### [HOW TO COMPLETE THIS TASK]
Look through the material below. Copy every line with the string "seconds" in it.

### [DATA BELOW]

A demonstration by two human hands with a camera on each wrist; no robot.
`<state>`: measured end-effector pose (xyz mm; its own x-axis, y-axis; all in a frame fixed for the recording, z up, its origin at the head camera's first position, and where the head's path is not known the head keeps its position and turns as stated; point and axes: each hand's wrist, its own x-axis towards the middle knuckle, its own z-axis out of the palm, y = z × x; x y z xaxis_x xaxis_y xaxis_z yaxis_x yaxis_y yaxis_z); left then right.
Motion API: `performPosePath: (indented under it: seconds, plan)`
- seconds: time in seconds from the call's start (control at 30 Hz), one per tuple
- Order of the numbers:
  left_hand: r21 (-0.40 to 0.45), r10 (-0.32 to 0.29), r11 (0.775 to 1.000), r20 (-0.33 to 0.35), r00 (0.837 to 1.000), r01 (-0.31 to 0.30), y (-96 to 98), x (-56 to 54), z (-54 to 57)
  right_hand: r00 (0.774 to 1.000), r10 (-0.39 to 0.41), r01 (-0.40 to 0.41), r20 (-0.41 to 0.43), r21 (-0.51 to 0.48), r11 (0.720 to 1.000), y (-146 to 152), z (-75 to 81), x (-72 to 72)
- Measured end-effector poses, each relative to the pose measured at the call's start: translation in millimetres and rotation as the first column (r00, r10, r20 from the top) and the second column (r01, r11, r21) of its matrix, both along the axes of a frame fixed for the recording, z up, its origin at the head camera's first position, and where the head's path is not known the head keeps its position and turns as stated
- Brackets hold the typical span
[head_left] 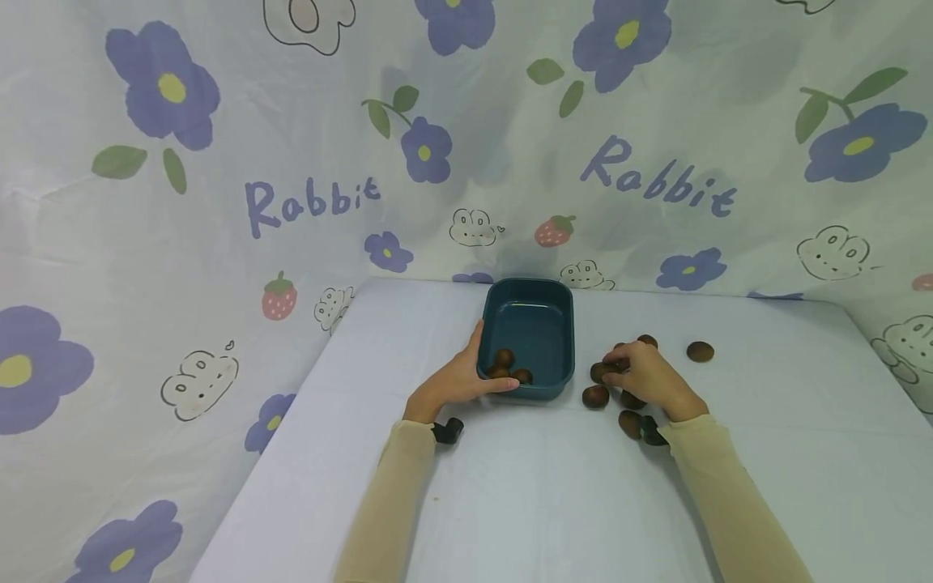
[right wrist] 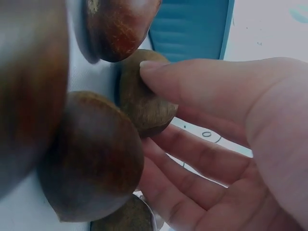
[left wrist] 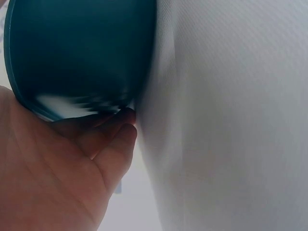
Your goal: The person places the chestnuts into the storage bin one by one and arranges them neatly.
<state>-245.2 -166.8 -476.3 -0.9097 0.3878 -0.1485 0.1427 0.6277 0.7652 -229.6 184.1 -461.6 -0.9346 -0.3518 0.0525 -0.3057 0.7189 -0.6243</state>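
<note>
A teal rectangular container (head_left: pixel 532 334) stands on the table, with several brown chestnuts (head_left: pixel 504 357) gathered at its near left corner. My left hand (head_left: pixel 461 380) holds that corner, thumb along the near rim and fingers on the left side; the left wrist view shows the fingertips low against the teal wall. To the right of the container, my right hand (head_left: pixel 649 379) reaches down among loose chestnuts. Its thumb and fingers pinch one chestnut (right wrist: pixel 147 98), seen between them in the right wrist view. Another dark chestnut (right wrist: pixel 94 159) lies close beside it.
Loose chestnuts lie around my right hand: one chestnut (head_left: pixel 595 397) nearer the container, another chestnut (head_left: pixel 630 424) by the wrist, and a separate chestnut (head_left: pixel 700 351) farther right. A white cloth (head_left: pixel 539 502) covers the table. Behind it hangs a flower-and-rabbit printed curtain (head_left: pixel 496 105).
</note>
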Motion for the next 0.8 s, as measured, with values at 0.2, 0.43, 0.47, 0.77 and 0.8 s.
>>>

### [ANSWER SPACE]
Motion API: `performPosePath: (indented under it: seconds, plan)`
- seconds: time in seconds from the call's start (control at 30 Hz), one per tuple

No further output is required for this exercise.